§ EXTRACTED MATERIAL:
+ + + + + + +
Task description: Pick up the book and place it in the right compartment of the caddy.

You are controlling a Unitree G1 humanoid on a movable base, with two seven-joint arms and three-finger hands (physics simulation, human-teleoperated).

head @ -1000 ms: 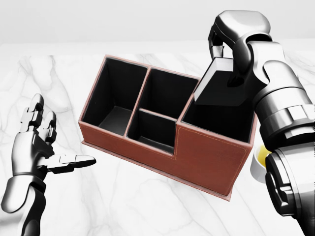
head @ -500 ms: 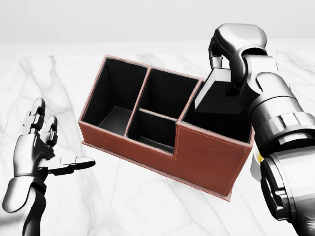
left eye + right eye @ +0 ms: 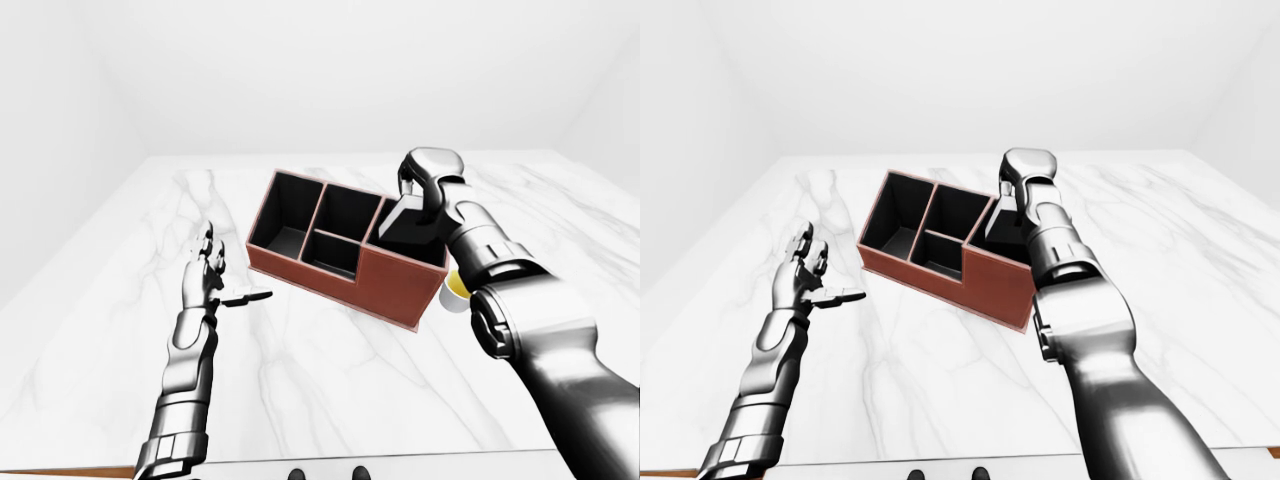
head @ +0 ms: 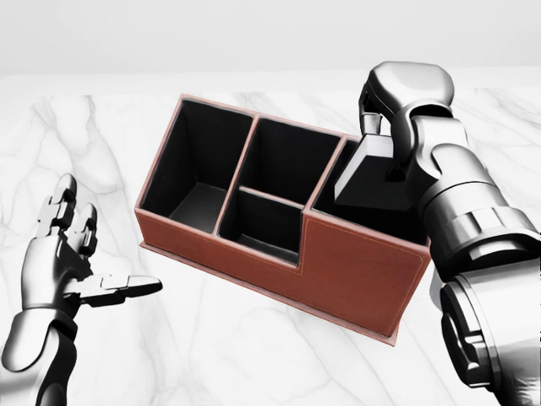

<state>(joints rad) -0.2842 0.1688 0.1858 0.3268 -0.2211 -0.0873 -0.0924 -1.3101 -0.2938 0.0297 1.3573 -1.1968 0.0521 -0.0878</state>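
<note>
Right robot hand [image 4: 390, 148] is gripping the tilted black rectangular book [image 4: 376, 182], lowering it into the brown leather caddy's [image 4: 338, 271] right compartment; it should be releasing only once seated.

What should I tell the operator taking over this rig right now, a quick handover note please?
Right hand: shut on the book, holding it tilted, its lower part already inside the right compartment of the caddy.
Left hand: open, empty, hovering over the marble table left of the caddy.
Done: book picked up and brought into the right compartment.
Left: lower it fully, release, pull the right hand clear.
Note: a small white and yellow object sits just right of the caddy, partly hidden by the right arm.
</note>
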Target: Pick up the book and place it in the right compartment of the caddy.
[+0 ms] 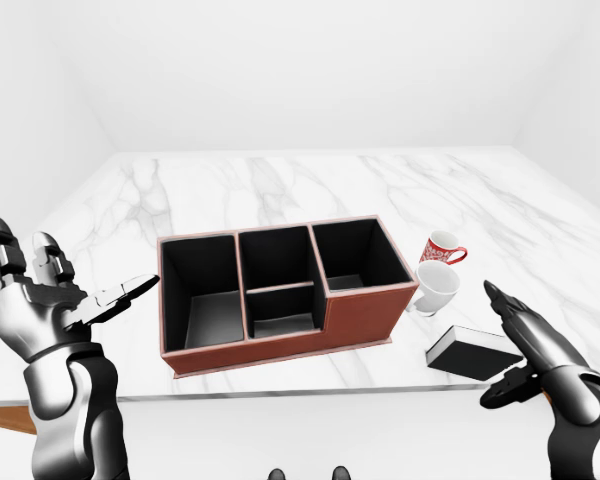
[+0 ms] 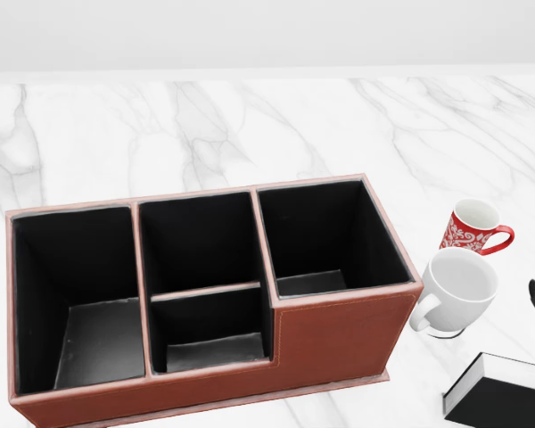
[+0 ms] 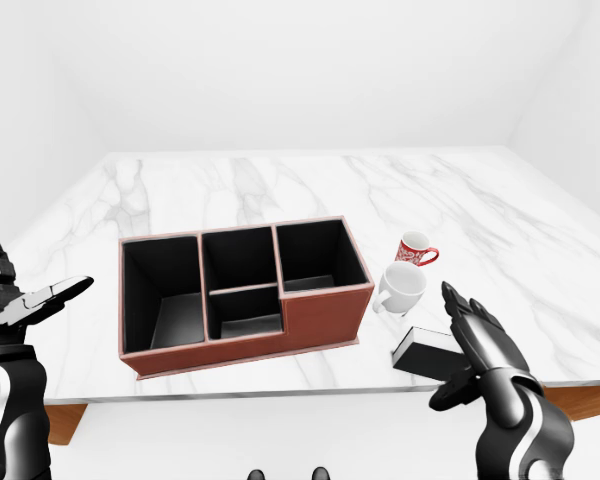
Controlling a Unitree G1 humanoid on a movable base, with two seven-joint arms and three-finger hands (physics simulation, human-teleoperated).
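Book (image 1: 473, 352) lies flat on the marble table (image 1: 280, 190) near its bottom edge, right of the caddy (image 1: 280, 290) and just below the white mug (image 1: 436, 287); a red patterned mug (image 2: 471, 228) stands beside that. Your right hand (image 1: 525, 345) hovers just right of the book, fingers spread, holding nothing. Your left hand (image 1: 50, 295) hangs left of the caddy, fingers wide, empty. All caddy compartments are empty.
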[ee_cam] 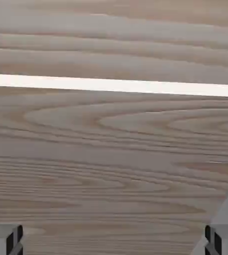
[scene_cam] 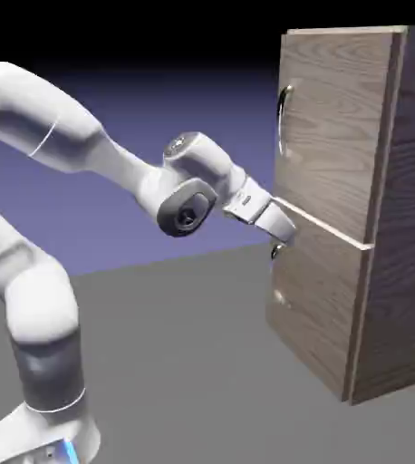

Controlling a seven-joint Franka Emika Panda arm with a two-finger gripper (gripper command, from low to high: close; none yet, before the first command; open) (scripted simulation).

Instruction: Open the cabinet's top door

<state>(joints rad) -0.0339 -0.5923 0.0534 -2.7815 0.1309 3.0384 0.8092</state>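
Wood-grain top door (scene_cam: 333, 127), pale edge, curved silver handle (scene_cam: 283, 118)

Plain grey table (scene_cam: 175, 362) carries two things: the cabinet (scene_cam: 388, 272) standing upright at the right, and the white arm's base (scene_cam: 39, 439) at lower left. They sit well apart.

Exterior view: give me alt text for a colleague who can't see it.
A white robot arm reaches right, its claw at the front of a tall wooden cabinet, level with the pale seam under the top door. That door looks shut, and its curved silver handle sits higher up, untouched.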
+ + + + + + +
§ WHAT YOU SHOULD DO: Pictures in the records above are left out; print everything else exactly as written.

§ RESPONSE FOR THIS EXERCISE:
Task description: Pick up the book and place it in the right compartment of the caddy.

You are controlling a Unitree G1 humanoid on a movable base, with two seven-joint arms and three-finger hands (physics simulation, human-teleoperated).

head @ -1000 ms: 
head @ -500 ms: 
left eye + right eye @ +0 ms: 
head @ +0 ms: 

<state>(joints rad) -0.2842 0.1688 0.1858 0.3268 -0.2211 -0.0873 -0.0924 -1.3101 -0.2938 0.0297 1.3573 -1.1968 0.0521 -0.0878</state>
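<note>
Right robot hand [image 4: 390, 148] is gripping the tilted black rectangular book [image 4: 376, 182], lowering it into the brown leather caddy's [image 4: 338, 271] right compartment; it should be releasing only once seated.

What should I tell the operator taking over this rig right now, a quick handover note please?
Right hand: shut on the book, holding it tilted, its lower part already inside the right compartment of the caddy.
Left hand: open, empty, hovering over the marble table left of the caddy.
Done: book picked up and brought into the right compartment.
Left: lower it fully, release, pull the right hand clear.
Note: a small white and yellow object sits just right of the caddy, partly hidden by the right arm.
</note>
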Target: Pick up the book and place it in the right compartment of the caddy.
[+0 ms] 
[+0 ms] 
[+0 ms] 
Controlling a Unitree G1 humanoid on a movable base, with two seven-joint arms and three-finger hands (physics simulation, human-teleoperated).
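Book (image 1: 473, 352) lies flat on the marble table (image 1: 280, 190) near its bottom edge, right of the caddy (image 1: 280, 290) and just below the white mug (image 1: 436, 287); a red patterned mug (image 2: 471, 228) stands beside that. Your right hand (image 1: 525, 345) hovers just right of the book, fingers spread, holding nothing. Your left hand (image 1: 50, 295) hangs left of the caddy, fingers wide, empty. All caddy compartments are empty.
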[ee_cam] 
[scene_cam] 

Controlling a seven-joint Franka Emika Panda arm with a two-finger gripper (gripper command, from low to high: close; none yet, before the first command; open) (scripted simulation).

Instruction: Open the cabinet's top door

<state>(joints rad) -0.0339 -0.5923 0.0534 -2.7815 0.1309 3.0384 0.8092</state>
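Wood-grain top door (scene_cam: 333, 127), pale edge, curved silver handle (scene_cam: 283, 118)

Plain grey table (scene_cam: 175, 362) carries two things: the cabinet (scene_cam: 388, 272) standing upright at the right, and the white arm's base (scene_cam: 39, 439) at lower left. They sit well apart.

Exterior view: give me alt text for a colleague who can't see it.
A white robot arm reaches right, its claw at the front of a tall wooden cabinet, level with the pale seam under the top door. That door looks shut, and its curved silver handle sits higher up, untouched.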

No other output is expected for this exercise.